I was chatting with my good friend Benson Hsu of Sileighty Mania fame today when he sent this photo to me:

This is a photo of his wife Nadine’s S13 circa 2003. Just look at that car- it still looks incredible, even fourteen years later. The beautiful piece of plastic you see on the ground in front of it is the first kouki 180SX front lip spoiler imported into the USA. Benson used his issue of Doriten with a “Kouki 180 Mania” story in it to figure out the part numbers for the OEM Japanese front bumper, fender extensions, brackets, lights, and optional front lip. He convinced his parts guy at Nissan to order the items despite the fact that they couldn’t see any diagrams to know what they were ordering. Needless to say, Benson and Nadine were pretty hyped when the items arrived.

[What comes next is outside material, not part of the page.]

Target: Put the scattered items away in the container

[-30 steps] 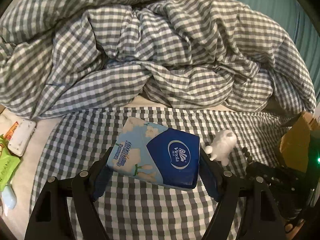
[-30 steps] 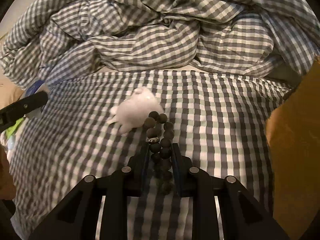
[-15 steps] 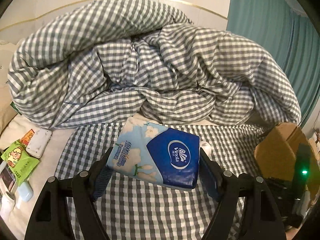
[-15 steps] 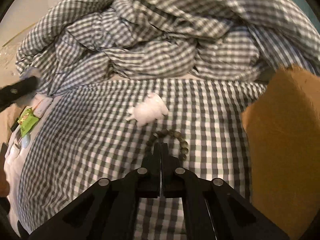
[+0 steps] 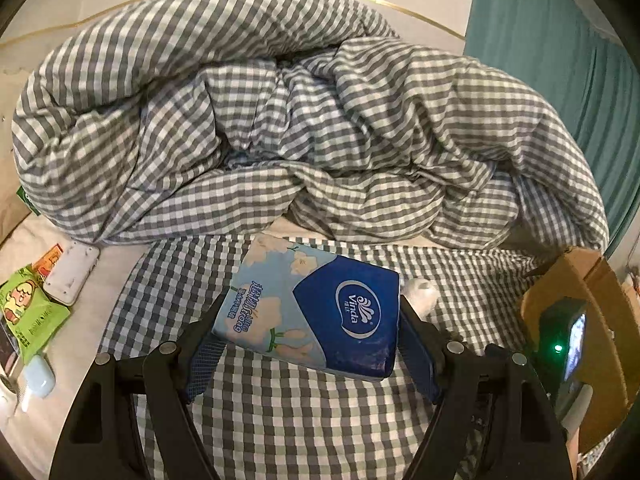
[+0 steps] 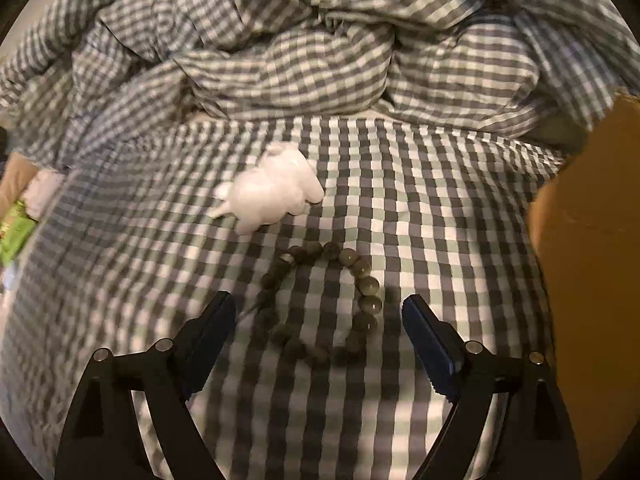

Nissan Motorsports used to receive all items from Nissan Japan that were shipped to the USA at the time, and apparently they snooped in the boxes to see what the items were before they were sent on to Benson’s dealership. A short while later, those items were listed for sale on their website.

It’s crazy to think about how much our community owes to people like Benson and Nadine. I think I had just learned what an S14 was as a junior in high school when they were getting a hold of this stuff- pretty wild!

Benson and Nadine are a very special couple and I am beyond grateful to have met them thanks to Final Bout. Anyway, I just thought the photo Benson shared with me was awesome. Cute 180, Nadine!

Have an excellent weekend everyone.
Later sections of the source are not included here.